__SUPPLIED INFORMATION__:

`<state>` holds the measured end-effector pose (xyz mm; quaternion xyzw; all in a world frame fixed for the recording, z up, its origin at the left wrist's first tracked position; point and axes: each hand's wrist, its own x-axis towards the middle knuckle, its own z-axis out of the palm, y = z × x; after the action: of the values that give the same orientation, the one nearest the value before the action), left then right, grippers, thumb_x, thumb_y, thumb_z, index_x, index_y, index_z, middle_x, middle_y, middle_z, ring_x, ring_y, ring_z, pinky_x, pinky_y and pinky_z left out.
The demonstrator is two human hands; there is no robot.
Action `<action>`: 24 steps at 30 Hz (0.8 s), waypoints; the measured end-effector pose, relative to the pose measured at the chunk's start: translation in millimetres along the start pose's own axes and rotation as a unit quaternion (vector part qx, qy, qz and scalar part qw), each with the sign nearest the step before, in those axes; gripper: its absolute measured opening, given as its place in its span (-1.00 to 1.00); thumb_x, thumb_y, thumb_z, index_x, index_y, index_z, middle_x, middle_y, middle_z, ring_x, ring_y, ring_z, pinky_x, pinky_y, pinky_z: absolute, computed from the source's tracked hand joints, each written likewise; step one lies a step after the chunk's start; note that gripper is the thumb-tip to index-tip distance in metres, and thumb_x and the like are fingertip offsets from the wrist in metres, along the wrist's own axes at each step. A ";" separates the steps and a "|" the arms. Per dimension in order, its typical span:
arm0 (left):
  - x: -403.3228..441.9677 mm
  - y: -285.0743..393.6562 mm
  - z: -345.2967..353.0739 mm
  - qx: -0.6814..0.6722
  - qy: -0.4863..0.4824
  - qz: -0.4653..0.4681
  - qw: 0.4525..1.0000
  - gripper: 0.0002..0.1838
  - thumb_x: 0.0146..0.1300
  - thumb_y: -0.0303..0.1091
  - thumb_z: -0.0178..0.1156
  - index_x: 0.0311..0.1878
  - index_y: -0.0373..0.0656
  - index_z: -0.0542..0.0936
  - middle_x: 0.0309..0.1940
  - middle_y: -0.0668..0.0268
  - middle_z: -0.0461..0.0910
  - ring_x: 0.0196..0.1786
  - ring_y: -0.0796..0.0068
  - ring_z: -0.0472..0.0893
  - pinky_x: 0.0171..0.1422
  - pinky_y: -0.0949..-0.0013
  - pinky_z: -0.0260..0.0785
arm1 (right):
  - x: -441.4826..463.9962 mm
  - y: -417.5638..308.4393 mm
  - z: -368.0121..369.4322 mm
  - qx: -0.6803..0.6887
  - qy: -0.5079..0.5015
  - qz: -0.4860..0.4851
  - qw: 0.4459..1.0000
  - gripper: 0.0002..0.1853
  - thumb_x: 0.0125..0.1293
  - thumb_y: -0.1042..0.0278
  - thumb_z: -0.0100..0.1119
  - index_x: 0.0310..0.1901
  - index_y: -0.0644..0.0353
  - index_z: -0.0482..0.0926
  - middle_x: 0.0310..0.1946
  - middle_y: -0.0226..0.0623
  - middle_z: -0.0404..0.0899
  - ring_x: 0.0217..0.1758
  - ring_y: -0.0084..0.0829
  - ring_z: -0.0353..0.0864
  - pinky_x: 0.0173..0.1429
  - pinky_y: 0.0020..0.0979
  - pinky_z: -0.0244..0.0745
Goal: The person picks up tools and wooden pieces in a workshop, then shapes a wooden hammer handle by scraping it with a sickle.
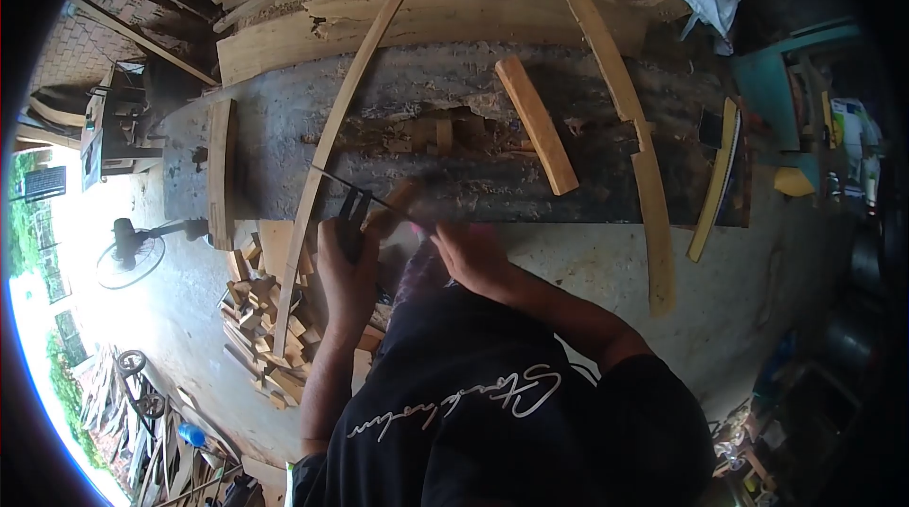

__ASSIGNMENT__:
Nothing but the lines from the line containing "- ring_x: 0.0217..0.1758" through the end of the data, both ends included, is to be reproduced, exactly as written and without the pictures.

__FINAL ANSWER__:
  - ring_x: 0.0217..0.1758
  - ring_y: -0.0084..0.0829
  - ring_z: -0.0353..0.0864
  - pinky_x: 0.0173..0.1429
  - pinky_y: 0.0020..0.0979
  - pinky_z: -0.0244..0.0745
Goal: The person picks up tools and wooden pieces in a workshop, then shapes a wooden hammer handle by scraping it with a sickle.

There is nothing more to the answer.